_Work task_. Report only how many lines in the material contain "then".

_Data provided_.
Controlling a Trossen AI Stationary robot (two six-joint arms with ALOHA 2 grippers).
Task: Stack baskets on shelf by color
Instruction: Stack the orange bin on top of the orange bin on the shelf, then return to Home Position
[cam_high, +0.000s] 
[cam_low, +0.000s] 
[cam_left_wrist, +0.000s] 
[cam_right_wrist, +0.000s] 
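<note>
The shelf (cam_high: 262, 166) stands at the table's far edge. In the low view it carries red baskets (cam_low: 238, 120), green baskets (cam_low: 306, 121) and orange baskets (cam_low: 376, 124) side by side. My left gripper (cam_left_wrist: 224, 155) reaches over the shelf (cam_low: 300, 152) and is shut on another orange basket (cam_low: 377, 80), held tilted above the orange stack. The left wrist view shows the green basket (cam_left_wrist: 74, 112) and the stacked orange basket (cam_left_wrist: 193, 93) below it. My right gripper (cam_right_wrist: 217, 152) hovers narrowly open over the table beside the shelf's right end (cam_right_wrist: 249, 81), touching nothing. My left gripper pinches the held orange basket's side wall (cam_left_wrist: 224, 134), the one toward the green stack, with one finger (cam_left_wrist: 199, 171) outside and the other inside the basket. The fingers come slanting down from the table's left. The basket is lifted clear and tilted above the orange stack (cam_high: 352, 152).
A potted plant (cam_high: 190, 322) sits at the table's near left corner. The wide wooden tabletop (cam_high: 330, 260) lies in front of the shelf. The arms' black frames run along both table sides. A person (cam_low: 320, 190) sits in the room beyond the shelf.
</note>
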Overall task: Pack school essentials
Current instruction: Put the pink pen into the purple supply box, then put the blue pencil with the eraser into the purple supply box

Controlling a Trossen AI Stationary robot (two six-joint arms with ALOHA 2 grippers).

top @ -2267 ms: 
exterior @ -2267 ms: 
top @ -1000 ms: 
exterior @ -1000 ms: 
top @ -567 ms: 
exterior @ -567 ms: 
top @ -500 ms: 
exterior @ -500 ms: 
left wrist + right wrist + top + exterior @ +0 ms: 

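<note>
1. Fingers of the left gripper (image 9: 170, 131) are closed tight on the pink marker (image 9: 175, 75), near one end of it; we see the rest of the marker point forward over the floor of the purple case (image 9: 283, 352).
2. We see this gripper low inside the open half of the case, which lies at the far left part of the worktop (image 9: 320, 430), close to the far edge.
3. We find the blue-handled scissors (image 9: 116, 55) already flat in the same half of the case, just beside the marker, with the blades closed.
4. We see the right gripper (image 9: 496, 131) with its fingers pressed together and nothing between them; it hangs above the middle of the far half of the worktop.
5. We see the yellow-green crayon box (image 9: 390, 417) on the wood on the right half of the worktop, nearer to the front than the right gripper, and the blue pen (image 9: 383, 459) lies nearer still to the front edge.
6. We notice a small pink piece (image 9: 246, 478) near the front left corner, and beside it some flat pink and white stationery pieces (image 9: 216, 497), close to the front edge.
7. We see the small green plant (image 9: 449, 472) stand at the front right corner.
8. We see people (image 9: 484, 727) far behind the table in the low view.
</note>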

_Result_. 2